* TASK DIRECTIONS *
When you reach the line containing "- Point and" in the entries below, start writing out each line exactly, and stop after the line containing "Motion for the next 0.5".

────

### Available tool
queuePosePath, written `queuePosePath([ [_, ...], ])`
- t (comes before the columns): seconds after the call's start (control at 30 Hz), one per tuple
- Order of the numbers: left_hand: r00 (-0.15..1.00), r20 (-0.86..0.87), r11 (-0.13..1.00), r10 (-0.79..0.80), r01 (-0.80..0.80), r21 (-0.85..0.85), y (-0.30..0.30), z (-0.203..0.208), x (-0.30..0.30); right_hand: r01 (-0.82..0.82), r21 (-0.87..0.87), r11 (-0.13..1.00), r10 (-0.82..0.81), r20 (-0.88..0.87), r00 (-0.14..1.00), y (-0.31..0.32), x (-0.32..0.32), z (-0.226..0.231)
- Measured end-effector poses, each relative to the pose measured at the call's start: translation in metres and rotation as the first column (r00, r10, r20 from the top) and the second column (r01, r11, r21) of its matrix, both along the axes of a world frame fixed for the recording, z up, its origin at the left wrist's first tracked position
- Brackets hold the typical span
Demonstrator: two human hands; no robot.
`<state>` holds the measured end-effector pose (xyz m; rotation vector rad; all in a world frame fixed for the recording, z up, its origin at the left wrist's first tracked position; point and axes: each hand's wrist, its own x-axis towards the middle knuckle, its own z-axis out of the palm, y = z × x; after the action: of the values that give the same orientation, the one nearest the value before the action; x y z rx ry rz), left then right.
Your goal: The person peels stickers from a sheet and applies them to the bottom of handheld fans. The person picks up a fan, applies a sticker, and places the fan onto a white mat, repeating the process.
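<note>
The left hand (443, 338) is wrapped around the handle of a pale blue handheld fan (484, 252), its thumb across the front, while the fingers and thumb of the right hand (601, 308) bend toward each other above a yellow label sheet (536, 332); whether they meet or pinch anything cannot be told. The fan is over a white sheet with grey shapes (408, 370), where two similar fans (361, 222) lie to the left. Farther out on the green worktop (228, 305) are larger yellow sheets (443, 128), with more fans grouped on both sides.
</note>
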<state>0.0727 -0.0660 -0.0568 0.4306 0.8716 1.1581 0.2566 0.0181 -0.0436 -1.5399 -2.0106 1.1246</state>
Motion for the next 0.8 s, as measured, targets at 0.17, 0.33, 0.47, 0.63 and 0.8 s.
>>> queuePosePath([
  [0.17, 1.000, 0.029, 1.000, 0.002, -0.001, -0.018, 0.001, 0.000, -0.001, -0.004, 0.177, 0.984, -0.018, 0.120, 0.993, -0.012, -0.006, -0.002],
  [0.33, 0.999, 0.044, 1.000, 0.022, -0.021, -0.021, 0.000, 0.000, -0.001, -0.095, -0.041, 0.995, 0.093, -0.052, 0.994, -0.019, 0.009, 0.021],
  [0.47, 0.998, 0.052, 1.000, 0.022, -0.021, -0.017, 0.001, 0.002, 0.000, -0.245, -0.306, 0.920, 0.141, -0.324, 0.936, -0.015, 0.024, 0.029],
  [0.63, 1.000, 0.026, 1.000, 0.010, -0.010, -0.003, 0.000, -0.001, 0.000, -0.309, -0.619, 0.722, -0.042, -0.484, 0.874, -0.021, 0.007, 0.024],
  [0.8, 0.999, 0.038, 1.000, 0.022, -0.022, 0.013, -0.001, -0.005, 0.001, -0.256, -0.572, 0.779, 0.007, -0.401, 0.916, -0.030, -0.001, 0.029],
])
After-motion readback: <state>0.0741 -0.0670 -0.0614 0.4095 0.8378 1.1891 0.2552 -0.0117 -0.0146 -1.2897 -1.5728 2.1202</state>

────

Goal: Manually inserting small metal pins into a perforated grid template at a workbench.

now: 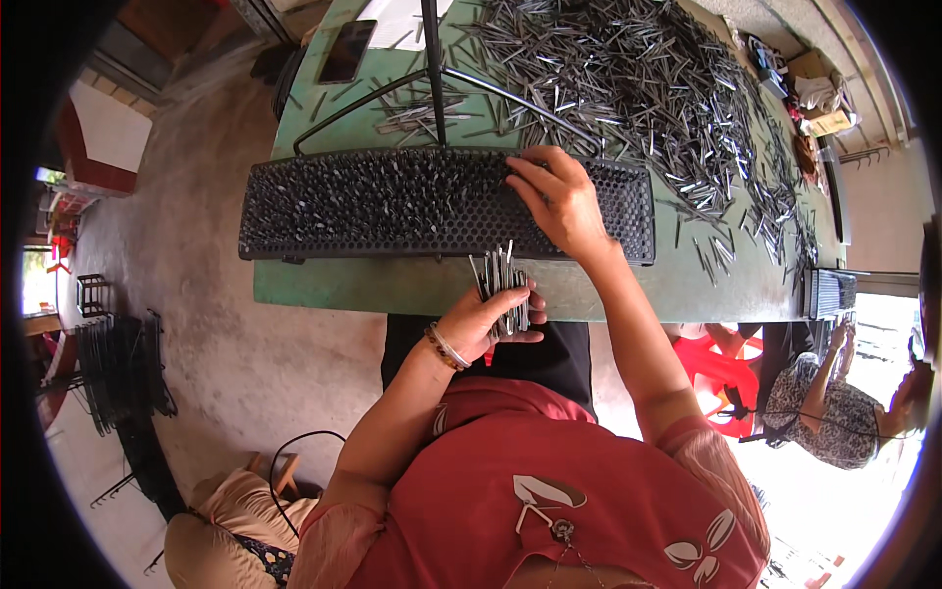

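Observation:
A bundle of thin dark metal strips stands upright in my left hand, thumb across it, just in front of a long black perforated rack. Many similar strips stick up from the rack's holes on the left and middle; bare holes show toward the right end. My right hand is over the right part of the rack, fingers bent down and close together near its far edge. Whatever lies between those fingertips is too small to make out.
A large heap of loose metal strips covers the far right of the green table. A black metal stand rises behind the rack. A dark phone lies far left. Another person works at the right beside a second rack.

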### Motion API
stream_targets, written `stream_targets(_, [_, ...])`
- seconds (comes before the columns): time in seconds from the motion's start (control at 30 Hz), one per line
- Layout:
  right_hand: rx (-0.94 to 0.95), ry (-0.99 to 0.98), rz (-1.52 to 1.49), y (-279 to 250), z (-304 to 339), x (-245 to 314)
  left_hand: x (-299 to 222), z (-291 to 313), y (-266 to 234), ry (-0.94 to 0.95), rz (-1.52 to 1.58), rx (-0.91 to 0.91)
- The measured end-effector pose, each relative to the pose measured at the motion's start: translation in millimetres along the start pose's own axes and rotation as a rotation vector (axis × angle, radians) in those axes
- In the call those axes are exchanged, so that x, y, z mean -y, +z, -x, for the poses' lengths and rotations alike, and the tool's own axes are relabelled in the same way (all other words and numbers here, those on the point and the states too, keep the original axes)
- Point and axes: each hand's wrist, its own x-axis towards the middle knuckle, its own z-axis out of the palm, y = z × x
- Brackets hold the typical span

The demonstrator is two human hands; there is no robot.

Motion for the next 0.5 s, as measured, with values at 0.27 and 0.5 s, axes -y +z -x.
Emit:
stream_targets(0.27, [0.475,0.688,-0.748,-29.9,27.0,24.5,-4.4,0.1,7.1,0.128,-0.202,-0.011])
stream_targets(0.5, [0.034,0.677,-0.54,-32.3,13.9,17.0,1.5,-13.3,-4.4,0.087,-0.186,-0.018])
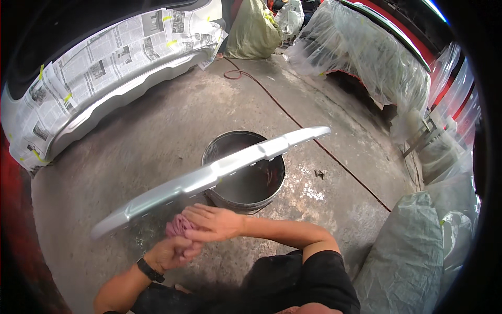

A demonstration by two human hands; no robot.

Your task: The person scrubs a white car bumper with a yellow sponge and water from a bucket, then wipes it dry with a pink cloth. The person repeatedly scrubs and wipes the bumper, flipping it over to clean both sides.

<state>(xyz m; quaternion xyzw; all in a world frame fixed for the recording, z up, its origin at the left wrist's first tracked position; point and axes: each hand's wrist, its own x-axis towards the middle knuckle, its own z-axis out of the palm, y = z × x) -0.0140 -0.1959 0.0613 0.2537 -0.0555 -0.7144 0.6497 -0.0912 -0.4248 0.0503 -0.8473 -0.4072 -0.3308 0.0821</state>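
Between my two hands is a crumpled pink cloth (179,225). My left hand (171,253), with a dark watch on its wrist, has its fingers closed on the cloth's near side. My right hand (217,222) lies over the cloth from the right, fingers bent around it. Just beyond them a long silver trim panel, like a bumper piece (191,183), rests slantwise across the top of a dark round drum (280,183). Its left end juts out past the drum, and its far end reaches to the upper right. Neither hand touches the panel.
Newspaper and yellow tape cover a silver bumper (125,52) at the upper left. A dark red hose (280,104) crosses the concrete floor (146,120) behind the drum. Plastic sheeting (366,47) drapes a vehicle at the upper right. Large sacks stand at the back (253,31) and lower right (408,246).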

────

* YOUR RESPONSE *
- Point and axes: each hand's wrist, its own x-axis towards the middle knuckle, its own z-axis out of the palm, y = z × x
- Brackets hold the typical span

The demonstrator is two human hands; there is no robot.

Motion for the next 0.5 s, as measured, with values at 0.27 and 0.5 s, axes -y +z -x.

The response to this exercise has been given in full.